Original Research

Truth, Reason, and Faith in Modern Civilisation: The violence of truth and the truth of violence in modern ‘secular’ Western civilisation

Johann-Albrecht Meylahn
Verbum et Ecclesia | Vol 33, No 1 | a712 | DOI: https://doi.org/10.4102/ve.v33i1.712 | © 2012 Johann-Albrecht Meylahn | This work is licensed under CC Attribution 4.0
Submitted: 24 January 2012 | Published: 09 July 2012

About the author(s)

Johann-Albrecht Meylahn, University of Pretoria, South Africa

Abstract

What is truth? What is reason? What is faith? These questions have been hotly debated and have been the cause of violence prior to the rise of the modern and so-called secular state.
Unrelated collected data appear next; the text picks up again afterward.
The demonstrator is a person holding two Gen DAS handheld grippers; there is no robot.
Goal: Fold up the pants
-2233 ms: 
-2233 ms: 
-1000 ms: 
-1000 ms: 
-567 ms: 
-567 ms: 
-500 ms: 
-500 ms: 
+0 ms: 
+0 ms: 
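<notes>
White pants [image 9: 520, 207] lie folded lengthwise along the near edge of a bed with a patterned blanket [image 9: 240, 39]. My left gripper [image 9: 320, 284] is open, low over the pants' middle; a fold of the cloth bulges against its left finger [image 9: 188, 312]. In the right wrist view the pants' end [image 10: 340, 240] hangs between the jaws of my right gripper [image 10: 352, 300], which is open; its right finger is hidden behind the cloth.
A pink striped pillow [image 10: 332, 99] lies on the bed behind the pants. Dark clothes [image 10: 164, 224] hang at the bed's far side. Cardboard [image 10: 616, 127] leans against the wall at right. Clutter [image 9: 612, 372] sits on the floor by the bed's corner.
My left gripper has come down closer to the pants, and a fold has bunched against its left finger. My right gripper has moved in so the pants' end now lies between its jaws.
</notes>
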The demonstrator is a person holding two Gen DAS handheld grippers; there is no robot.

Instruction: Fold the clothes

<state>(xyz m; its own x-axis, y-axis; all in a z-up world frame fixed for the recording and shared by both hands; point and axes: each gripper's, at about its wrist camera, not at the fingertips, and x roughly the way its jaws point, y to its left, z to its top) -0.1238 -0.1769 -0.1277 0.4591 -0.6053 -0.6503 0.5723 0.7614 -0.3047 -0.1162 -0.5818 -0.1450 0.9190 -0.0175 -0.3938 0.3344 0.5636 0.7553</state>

The rise of the modern ‘secular’ state was founded on the distinction between reason and faith thus bringing to an end the religious violence which was inspired by their respective truths. The concept of truth will be questioned, thus questioning the ‘truth’ that reason and faith can be neatly separated from each other and consequently that the secular and religious can be separated into neat categories. There is an inherent violence (political, religious and linguistic) in the Truth(s), be it the truths of either religion or secular reason, namely the originary linguistic violence of truth. This article will ask the question: How can one speak of truth, reason and faith in a modern civilisation and seek ways beyond the violence of truths towards interdisciplinary open dialogue of a democracy still to come?